▶ **Task brief**: Give back exactly the lines from the beginning of the listing below to the line holding "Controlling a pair", both ends included; the pictures stay out.

▶ **Data block**:
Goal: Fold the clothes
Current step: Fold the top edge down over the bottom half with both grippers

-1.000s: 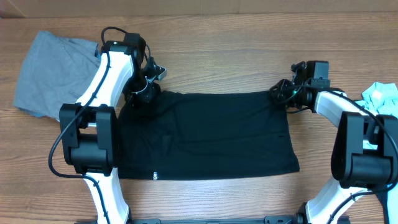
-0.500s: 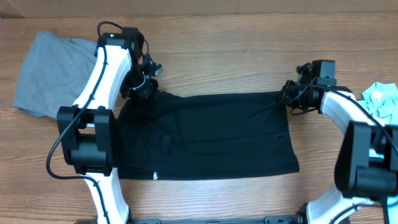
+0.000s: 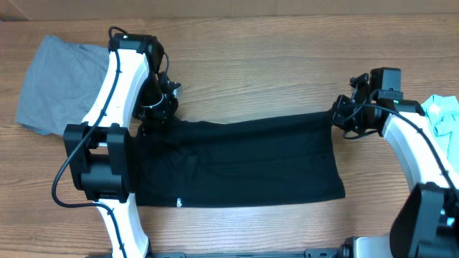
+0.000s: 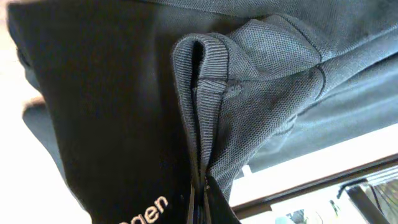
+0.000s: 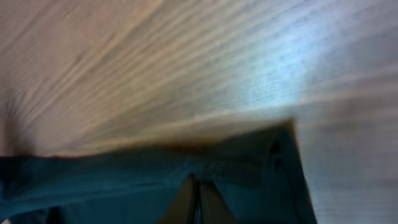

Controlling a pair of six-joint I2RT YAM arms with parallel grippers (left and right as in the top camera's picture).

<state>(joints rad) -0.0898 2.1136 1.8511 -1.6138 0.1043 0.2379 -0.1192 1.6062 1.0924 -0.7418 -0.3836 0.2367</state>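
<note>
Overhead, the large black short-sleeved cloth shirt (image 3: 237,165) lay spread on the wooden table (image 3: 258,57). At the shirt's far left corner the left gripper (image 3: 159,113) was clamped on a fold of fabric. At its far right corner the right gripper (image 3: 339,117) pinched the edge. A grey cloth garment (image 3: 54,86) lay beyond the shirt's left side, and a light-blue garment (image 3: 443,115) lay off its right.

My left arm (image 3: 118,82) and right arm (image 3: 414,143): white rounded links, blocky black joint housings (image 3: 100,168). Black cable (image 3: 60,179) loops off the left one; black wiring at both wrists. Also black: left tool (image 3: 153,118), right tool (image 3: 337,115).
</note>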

▶ **Task result**:
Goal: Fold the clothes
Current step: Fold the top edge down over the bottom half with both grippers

-1.000s: 
-0.500s: 
+0.000s: 
+0.000s: 
+0.000s: 

Controlling a pair of six-joint I2RT YAM arms with parallel grippers (left and right as in the top camera's picture).

This completes the response.